“Là dove sorge una chiesa, la storia ha già parlato”
Gianfranco Ravasi, cardinale, arcivescovo cattolico e biblista italiano (1942)
Lungo la strada tra Longuelo e Borgo Canale, nel comune di Bergamo, nell’incavo tra la valle di Astino e la Conca d’Oro, sorge la piccola chiesa di San Martino della Pigrizia.
Il curioso appellativo è legato alla scarsa esposizione al sole della zona, dove un tempo i raccolti maturavano più lentamente. Alcune ricostruzioni ricordano l’antica denominazione “Ad Pigriziam”, dalla quale sarebbe derivato il nome attuale.
Le origini del luogo di culto risalgono all’epoca medievale. Una pergamena dell’879 cita infatti un terreno a vigna confinante con San Martino, attestando già nel IX secolo questo riferimento religioso.
Nel 1507 il priore del vicino convento di San Gottardo, dipendente dal monastero vallombrosano di Astino, concesse il terreno per la costruzione della chiesa e autorizzò l’uso di una grossa pietra che poteva appartenere alla cappella precedente.
Nel 1575 la visita apostolica di San Carlo Borromeo documentò la “ecclesia S.ti Martini Pigritiae del Saxo”, nella contrada del Corno, descritta come piccola e aperta sul fronte. In seguito alle disposizioni del Borromeo, nel 1577 la chiesa fu ampliata e chiusa. Nel 1611 venne consacrata.

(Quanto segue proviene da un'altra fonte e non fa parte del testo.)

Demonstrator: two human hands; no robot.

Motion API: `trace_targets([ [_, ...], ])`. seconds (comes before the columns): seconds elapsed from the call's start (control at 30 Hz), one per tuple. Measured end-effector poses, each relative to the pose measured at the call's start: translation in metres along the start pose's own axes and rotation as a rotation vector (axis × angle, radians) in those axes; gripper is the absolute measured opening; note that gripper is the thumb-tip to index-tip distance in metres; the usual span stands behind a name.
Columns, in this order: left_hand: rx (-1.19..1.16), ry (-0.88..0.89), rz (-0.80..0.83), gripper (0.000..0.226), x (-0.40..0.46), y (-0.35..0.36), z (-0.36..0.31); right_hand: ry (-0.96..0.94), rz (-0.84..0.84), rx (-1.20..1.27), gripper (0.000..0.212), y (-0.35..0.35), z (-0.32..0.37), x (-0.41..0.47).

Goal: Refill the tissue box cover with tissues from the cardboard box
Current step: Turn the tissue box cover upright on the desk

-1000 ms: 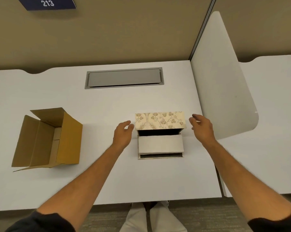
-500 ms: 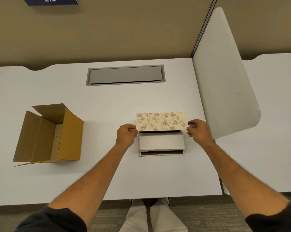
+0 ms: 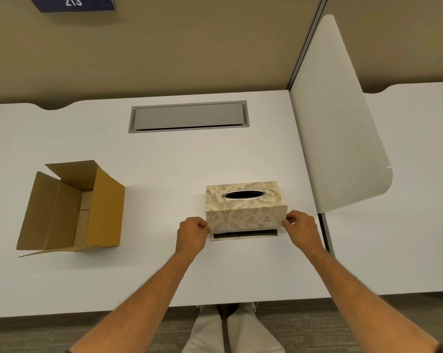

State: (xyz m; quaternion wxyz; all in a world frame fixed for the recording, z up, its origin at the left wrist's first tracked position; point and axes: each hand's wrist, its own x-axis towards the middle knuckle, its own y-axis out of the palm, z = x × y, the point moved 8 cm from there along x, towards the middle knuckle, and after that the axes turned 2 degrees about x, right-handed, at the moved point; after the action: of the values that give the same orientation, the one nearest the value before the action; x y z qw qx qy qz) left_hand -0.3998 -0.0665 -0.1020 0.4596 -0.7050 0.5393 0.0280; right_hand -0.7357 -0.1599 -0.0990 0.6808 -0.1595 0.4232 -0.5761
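Observation:
The cream floral tissue box cover stands on the white desk, its oval slot facing up and dark inside. The front edge of its base shows below the lid, with a gap between them. My left hand pinches the cover's lower left corner. My right hand pinches its lower right corner. The open cardboard box lies on its side at the left of the desk, well away from both hands. Only cardboard shows inside it.
A grey cable hatch is set into the desk behind the cover. A white divider panel rises just right of the cover, with another desk beyond it. The desk's front edge runs close to my legs.
Both hands closed onto the cover's ends. The raised lid swung down over the base, so the oval slot now faces up and the grey inner part is hidden.

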Motion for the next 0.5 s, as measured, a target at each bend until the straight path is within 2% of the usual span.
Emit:
trace_targets([
  [0.27,0.168,0.025,0.062,0.010,-0.003,0.023,0.017,-0.022,0.028,-0.033,0.011,0.025,-0.021,-0.015],
  [0.5,0.220,0.048,0.056,0.013,-0.003,0.033,0.024,-0.037,0.034,-0.034,0.012,0.034,-0.027,-0.018],
])
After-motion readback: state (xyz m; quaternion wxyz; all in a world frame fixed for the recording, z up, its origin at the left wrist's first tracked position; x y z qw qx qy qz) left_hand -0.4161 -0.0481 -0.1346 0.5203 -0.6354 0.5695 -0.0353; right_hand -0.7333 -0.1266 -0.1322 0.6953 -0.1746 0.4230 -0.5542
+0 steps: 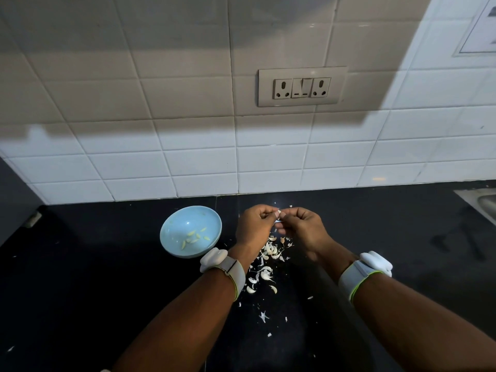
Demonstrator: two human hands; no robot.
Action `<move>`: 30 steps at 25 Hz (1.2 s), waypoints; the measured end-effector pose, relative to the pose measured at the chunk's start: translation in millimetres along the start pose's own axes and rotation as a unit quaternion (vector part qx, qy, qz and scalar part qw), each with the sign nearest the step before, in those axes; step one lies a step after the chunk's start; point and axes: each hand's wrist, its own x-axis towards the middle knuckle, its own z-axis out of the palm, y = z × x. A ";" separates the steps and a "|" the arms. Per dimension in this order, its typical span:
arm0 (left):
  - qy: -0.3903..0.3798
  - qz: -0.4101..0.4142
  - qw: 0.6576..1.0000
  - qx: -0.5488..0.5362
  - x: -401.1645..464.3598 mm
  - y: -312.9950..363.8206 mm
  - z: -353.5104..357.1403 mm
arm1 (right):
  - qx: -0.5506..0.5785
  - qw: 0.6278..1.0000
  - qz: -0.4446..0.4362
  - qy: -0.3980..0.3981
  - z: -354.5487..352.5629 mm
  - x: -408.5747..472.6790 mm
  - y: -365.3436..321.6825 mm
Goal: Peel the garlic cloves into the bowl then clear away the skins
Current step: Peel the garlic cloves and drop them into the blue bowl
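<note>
The glossy black stone tabletop [94,291] is the first hazard, I judge: thin skins cling to its sheen, and a careless sweep at clearing time could scatter them toward the steel sink edge [483,202] at three o'clock. The round pale-blue bowl [171,245], at nine o'clock from the hands, holds several peeled yellowish garlic cloves [194,236]; it sits just beside the left wrist, so a swing of that forearm could knock it. The left hand [253,229] and right hand [304,228] are drawn together, fingers curled, both pinching one small pale garlic clove [278,214] above the tabletop. If the pinch slips, the clove could drop into the heap of white papery skins [268,261] at six o'clock below the hands and get lost among them.
</note>
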 end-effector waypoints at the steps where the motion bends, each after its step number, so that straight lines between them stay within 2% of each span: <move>1: 0.008 0.007 1.000 0.021 0.8 1.0 0.0 | 0.004 1.000 0.000 0.000 -0.3 1.0 -0.2; 5: 0.035 0.028 0.996 0.082 2.9 4.0 -1.1 | 0.021 1.000 0.001 0.001 -0.5 4.6 -3.5; 13: -0.008 0.031 0.999 -0.003 5.7 0.8 -5.2 | 0.068 0.997 0.027 -0.040 -7.1 6.4 -7.5; 16: -0.012 0.044 0.999 0.011 5.9 2.0 -9.5 | 0.075 0.995 0.030 -0.050 -8.2 6.6 -6.9; 23: 0.035 0.044 0.996 0.066 -0.6 6.6 -5.8 | 0.067 0.997 0.007 -0.027 -0.4 3.8 -9.2; 26: 0.017 0.036 0.998 0.042 -1.9 8.5 -3.0 | 0.092 0.995 0.019 -0.025 1.7 2.2 -12.3; 30: -0.044 0.053 0.995 0.070 -4.5 5.6 -2.0 | 0.138 0.990 0.025 0.015 3.6 3.2 -13.6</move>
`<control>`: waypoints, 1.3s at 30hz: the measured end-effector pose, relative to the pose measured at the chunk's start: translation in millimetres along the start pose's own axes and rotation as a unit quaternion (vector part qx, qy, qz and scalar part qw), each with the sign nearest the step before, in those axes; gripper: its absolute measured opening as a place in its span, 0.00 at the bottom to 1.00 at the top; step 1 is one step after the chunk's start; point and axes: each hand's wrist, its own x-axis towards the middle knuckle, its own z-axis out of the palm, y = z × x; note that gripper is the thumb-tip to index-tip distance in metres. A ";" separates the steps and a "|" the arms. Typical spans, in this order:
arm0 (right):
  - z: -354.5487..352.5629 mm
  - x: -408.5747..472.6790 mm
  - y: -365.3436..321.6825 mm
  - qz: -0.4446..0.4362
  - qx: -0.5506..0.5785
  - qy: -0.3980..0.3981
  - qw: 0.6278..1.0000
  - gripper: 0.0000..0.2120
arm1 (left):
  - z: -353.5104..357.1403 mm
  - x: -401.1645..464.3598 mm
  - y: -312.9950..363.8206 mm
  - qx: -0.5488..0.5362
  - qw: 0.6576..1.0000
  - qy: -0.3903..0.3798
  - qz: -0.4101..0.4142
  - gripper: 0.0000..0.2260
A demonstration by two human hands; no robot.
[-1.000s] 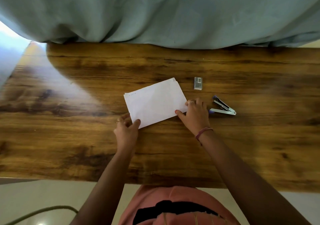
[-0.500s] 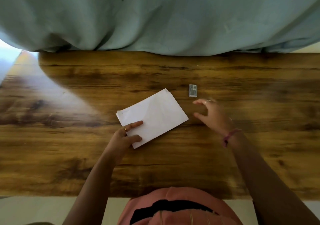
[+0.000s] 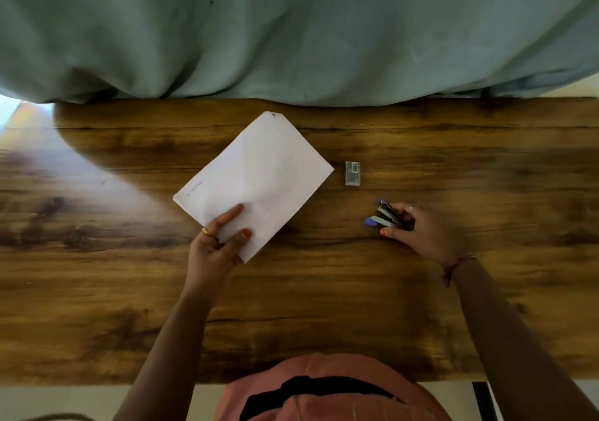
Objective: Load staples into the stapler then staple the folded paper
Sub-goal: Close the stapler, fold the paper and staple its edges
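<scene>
A folded white paper [image 3: 259,177] lies tilted on the wooden table [image 3: 97,274]. My left hand [image 3: 217,245] pinches the paper's near corner, thumb and forefinger on top. A small blue and silver stapler [image 3: 382,218] lies to the right of the paper, and my right hand [image 3: 421,229] is closed around its rear half, with the blue tips sticking out to the left. A small grey staple box [image 3: 352,174] with a barcode label sits between the paper and the stapler, a little farther away.
A grey-green curtain [image 3: 291,31] hangs along the table's far edge. Bright light falls on the table's left part. The table's near edge runs just in front of my pink clothing [image 3: 324,385].
My right hand left the paper's right edge, moved right and closed on the stapler. The left hand shifted its hold on the paper, which turned to a steeper tilt.
</scene>
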 end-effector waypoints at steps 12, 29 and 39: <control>33.2 -27.5 -29.7 -0.048 0.692 -0.263 0.670 0.30 | 54.1 3.8 18.3 -0.094 0.993 -0.048 0.053 0.18; 50.0 -21.1 -80.4 -0.138 0.540 -0.190 0.808 0.29 | 85.0 -9.9 38.6 -0.086 0.976 -0.091 0.180 0.13; 48.6 -29.8 -107.5 -0.222 0.509 -0.095 0.826 0.27 | 93.1 -9.1 47.6 -0.071 0.979 -0.066 0.181 0.13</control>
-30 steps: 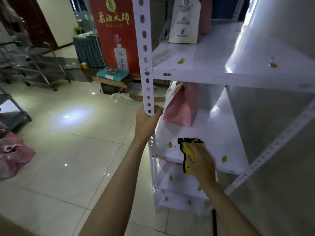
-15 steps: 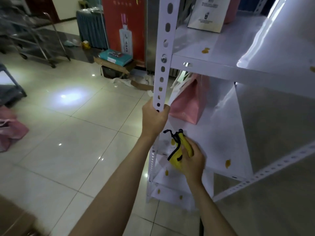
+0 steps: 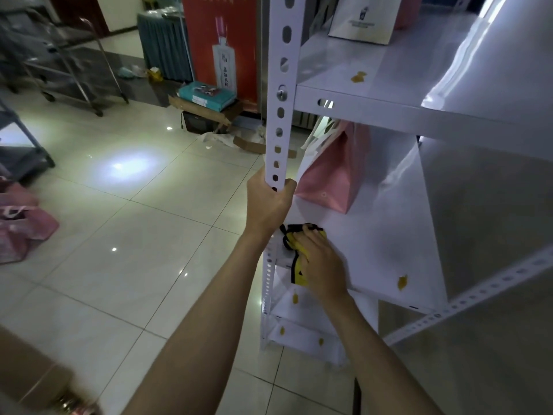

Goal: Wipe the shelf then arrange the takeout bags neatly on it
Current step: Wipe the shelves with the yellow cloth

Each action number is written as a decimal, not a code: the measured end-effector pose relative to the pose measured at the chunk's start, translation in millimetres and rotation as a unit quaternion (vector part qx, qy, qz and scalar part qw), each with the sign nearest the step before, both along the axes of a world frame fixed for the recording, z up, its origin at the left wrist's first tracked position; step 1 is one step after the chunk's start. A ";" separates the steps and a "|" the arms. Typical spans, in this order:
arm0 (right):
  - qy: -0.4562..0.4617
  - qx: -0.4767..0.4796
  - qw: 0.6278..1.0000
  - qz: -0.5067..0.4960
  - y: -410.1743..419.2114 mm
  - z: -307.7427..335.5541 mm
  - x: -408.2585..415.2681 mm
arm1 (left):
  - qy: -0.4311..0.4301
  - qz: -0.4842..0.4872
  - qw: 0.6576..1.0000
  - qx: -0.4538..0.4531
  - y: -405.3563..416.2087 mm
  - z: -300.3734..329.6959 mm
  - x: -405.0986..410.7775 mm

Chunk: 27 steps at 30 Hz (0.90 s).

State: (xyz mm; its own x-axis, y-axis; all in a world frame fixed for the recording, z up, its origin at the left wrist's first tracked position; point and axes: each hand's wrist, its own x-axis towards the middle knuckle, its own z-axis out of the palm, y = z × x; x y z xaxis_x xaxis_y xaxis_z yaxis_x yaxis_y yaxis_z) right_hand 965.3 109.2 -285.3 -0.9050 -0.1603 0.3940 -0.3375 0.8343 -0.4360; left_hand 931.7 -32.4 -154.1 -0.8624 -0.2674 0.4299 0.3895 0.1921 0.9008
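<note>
The white shelf (image 3: 386,235) has a yellow cloth (image 3: 299,271) with black edges lying on its front left corner, and the right hand (image 3: 321,265) presses down on the cloth with its fingers (image 3: 302,235) curled over it, holding it. A yellow spot (image 3: 402,282) sits on the same shelf near the front edge, well apart from the cloth. A pink bag (image 3: 335,172) stands at the back of this shelf on the left side, with white paper sticking out of its top. The left hand (image 3: 269,205) grips the white post (image 3: 279,94) full of holes at the shelf's front left corner, fingers wrapped tight round it, just above the cloth. The shelf above (image 3: 404,82) has another yellow spot (image 3: 358,77) and a white bag (image 3: 362,19) standing at the back. The lower shelves (image 3: 302,327) show more yellow spots. On the shiny tiled floor (image 3: 134,235) at the far left lies another pink bag (image 3: 21,229), and a red sign (image 3: 221,46) stands behind the post
</note>
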 end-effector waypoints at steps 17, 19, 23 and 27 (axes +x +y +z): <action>-0.090 -0.090 0.991 -0.052 -31.2 16.7 -40.1 | 0.019 0.022 1.000 0.010 0.9 -5.2 -3.9; -0.084 -0.079 0.993 -0.032 -38.2 14.2 -35.7 | 0.022 0.024 0.999 0.011 1.6 -5.4 -3.2; -0.071 -0.044 0.996 0.045 -10.9 6.5 -6.0 | 0.019 0.023 1.000 0.011 3.5 -4.4 -2.1; -0.021 -0.029 0.999 0.029 37.8 7.2 12.8 | 0.018 0.026 0.999 0.013 2.0 -4.5 -2.5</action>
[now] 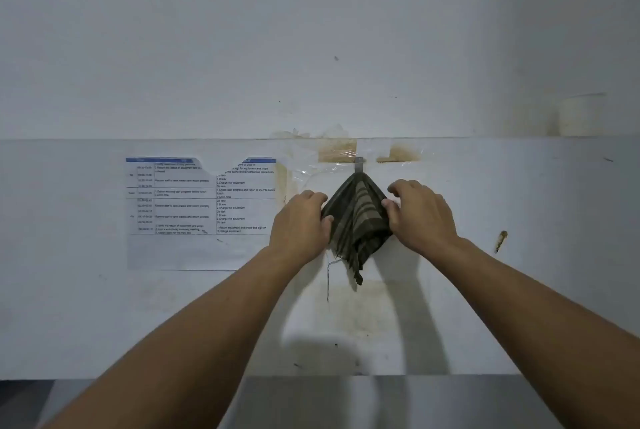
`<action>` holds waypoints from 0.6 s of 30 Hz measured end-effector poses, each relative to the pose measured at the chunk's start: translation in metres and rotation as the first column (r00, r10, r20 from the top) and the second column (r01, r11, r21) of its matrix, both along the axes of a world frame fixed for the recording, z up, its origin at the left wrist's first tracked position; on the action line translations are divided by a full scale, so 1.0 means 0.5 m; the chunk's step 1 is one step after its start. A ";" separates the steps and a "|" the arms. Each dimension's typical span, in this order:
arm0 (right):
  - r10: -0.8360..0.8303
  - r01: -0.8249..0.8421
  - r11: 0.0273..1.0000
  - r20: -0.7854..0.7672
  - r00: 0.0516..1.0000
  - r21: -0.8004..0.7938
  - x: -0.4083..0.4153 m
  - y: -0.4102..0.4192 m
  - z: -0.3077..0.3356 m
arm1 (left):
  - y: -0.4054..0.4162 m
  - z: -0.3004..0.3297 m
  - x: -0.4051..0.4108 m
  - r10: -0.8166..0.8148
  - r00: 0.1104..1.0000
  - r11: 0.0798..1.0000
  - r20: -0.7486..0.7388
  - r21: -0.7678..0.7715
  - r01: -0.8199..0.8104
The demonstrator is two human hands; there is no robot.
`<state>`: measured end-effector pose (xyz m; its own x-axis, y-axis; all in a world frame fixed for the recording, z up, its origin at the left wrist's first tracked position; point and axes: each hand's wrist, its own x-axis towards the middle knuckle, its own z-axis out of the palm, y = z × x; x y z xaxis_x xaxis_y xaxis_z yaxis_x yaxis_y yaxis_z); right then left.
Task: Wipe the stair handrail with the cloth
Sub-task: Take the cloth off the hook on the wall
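A dark olive striped cloth (356,220) hangs from a small grey hook (359,164) on the white wall, its lower corner and a loose thread dangling. My left hand (299,222) pinches the cloth's left edge between thumb and fingers. My right hand (420,214) grips the cloth's right edge the same way. Both arms reach straight forward. No handrail is in view.
A torn printed schedule sheet (201,203) is stuck to the wall left of the cloth. Yellowed tape patches (337,149) sit around the hook. A grey ledge (381,401) runs along the bottom. A white cup-like object (581,115) stands on the upper ledge at right.
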<state>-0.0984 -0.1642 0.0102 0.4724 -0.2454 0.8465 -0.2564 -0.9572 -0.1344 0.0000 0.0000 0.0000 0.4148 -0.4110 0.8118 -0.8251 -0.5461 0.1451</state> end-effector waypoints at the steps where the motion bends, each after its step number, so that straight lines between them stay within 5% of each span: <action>1: 0.004 -0.004 1.000 -0.003 1.000 0.023 0.004 -0.007 0.002 | -0.007 0.003 0.005 0.001 1.000 1.000 -0.018 -0.008 -0.001; 10: 0.018 -0.006 0.990 -0.085 0.996 0.139 0.054 -0.041 0.011 | -0.068 0.013 0.042 0.086 0.988 0.992 -0.127 -0.076 -0.096; 18: 0.084 -0.139 0.961 0.228 0.970 0.238 0.034 -0.043 0.070 | -0.026 0.067 0.035 -0.098 0.953 0.920 -0.285 -0.392 -0.023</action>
<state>-0.0814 -0.1860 0.0450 0.3240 -0.4185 0.8484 -0.0887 -0.9063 -0.4132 0.0177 -0.0129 0.0337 0.6491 -0.1101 0.7527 -0.7305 -0.3663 0.5763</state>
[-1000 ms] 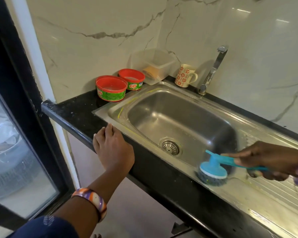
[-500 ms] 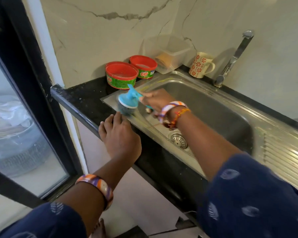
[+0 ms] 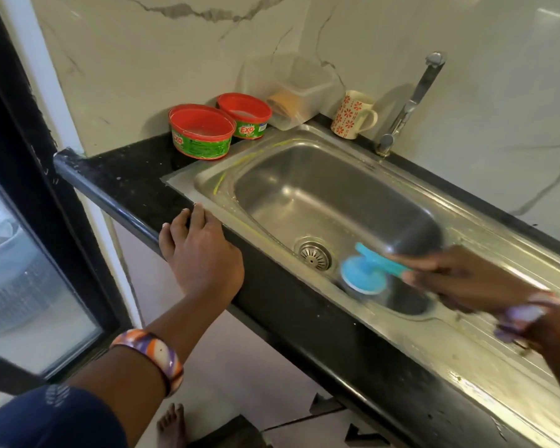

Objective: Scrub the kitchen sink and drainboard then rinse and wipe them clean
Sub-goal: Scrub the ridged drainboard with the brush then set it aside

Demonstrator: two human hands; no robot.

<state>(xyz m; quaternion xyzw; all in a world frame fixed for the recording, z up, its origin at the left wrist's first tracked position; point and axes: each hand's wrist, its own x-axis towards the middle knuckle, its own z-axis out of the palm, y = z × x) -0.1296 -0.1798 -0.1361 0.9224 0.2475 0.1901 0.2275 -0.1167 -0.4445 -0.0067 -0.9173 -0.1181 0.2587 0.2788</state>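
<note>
Counter: black counter (image 3: 136,185) is holding the steel sink (image 3: 337,195).
Right hand (image 3: 459,279): gripping the blue brush (image 3: 362,276), pressing the sink's near rim.
Left hand (image 3: 204,253): lying flat and open on the counter edge.

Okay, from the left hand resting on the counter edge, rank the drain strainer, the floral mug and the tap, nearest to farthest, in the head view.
Measured from the left hand:
1. Drain strainer: in the basin floor, just to its right.
2. Floral mug: behind the sink, by the wall.
3. Tap: behind the sink's back rim, right of the mug.
</note>
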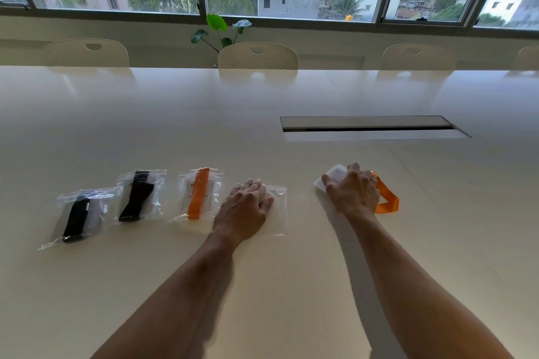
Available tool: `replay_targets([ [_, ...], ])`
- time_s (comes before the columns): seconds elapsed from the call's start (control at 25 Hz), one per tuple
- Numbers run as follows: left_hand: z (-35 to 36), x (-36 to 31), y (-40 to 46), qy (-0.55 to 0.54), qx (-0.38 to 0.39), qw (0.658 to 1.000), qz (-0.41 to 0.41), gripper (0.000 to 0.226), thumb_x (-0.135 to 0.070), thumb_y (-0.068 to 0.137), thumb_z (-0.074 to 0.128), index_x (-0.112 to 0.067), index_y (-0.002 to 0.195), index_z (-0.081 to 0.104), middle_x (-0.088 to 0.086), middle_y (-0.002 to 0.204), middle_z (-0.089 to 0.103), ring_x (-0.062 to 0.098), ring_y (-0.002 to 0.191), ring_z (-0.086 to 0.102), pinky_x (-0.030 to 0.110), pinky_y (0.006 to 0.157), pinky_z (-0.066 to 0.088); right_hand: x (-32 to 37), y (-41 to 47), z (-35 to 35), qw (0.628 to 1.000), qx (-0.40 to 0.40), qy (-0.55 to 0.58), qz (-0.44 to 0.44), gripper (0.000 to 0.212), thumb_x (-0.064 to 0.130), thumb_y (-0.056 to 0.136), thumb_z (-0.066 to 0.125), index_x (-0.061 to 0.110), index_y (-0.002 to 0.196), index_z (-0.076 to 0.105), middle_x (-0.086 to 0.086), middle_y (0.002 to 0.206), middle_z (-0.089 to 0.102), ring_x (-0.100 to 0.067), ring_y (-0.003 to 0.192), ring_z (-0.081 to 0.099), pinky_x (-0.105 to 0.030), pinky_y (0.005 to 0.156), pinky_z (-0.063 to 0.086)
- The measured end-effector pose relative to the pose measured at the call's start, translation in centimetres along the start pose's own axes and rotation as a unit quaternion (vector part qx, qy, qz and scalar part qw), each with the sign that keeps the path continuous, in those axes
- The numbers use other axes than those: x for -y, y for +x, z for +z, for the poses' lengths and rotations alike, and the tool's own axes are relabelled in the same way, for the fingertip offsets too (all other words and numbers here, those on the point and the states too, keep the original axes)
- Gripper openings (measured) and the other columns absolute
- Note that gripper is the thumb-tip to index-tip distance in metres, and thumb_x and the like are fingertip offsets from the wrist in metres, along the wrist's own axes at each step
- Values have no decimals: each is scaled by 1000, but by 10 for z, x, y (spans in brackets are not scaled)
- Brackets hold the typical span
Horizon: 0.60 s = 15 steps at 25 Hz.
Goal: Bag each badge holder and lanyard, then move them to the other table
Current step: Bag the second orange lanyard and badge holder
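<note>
My left hand (246,204) lies flat with straight fingers on an empty clear bag (277,213) on the white table (204,119). My right hand (351,191) curls over a white badge holder (329,179) and grips it together with its orange lanyard (388,201), which sticks out to the right. To the left lie three filled clear bags: one with an orange lanyard (199,194) and two with black lanyards (140,195) (78,217).
A recessed cable slot (370,128) sits in the table behind my right hand. White chairs (258,57) line the far edge, with a potted plant (218,32) and windows beyond.
</note>
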<state>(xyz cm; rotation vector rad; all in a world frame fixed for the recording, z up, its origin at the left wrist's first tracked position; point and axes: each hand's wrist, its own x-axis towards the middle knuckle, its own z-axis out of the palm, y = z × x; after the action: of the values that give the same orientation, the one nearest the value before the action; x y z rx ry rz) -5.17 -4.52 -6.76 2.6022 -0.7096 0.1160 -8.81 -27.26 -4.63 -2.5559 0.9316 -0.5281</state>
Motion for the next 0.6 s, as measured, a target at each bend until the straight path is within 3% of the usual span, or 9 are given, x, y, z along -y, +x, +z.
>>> replay_targets([
  [0.08,0,1,0,2,-1,1000,1,53,-40,100,38,-10,144,39,3,154,34,12,144,24,28,119,11,-2,3,0,999,35,-23,15,77,68,75,63,10,123,46,-23,120,53,-38,113,51,-47,91,43],
  [0.2,1,0,-1,3,-2,1000,3,53,-39,100,38,-10,144,39,3,154,35,12,144,25,27,118,11,2,8,-6,996,76,-29,24,85,69,70,69,11,126,40,-24,124,50,-40,118,48,-47,94,43],
  [0.4,1,0,-1,2,-12,1000,5,52,-39,100,40,-10,143,41,3,153,36,13,144,26,29,119,12,10,19,-20,984,177,10,16,87,43,73,81,14,136,28,-15,128,49,-34,119,49,-45,93,48],
  [0.6,0,-1,-1,1,-9,1000,8,52,-38,100,40,-10,144,40,4,153,36,14,144,26,31,120,14,19,17,-25,956,290,44,-26,76,20,68,86,12,129,41,-7,112,53,-27,109,55,-42,96,49],
])
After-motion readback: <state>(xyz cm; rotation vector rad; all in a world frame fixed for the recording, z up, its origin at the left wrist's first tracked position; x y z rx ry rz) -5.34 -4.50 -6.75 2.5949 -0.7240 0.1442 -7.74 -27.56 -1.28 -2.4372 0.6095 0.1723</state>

Un altro importante intervento risale al 1928, quando l’edificio fu ampliato con una nuova campata e la facciata, su progetto dell’ingegnere Giuseppe Locatelli. La chiesa presenta una navata unica rettangolare, articolata in tre campate da due archi in muratura che sostengono il tetto a vista.
Il presbiterio è coperto da una volta a botte. Il portale bronzeo raffigura San Martino e la Madonna della Purità; un secondo ingresso laterale, raggiunto da una breve scalinata, conserva una porta bronzea dedicata alla storia della chiesa e della comunità. Tra le opere sacre figura una Madonna con Bambino con i santi Martino, Giovanni Battista, Carlo Borromeo e Antonio da Padova.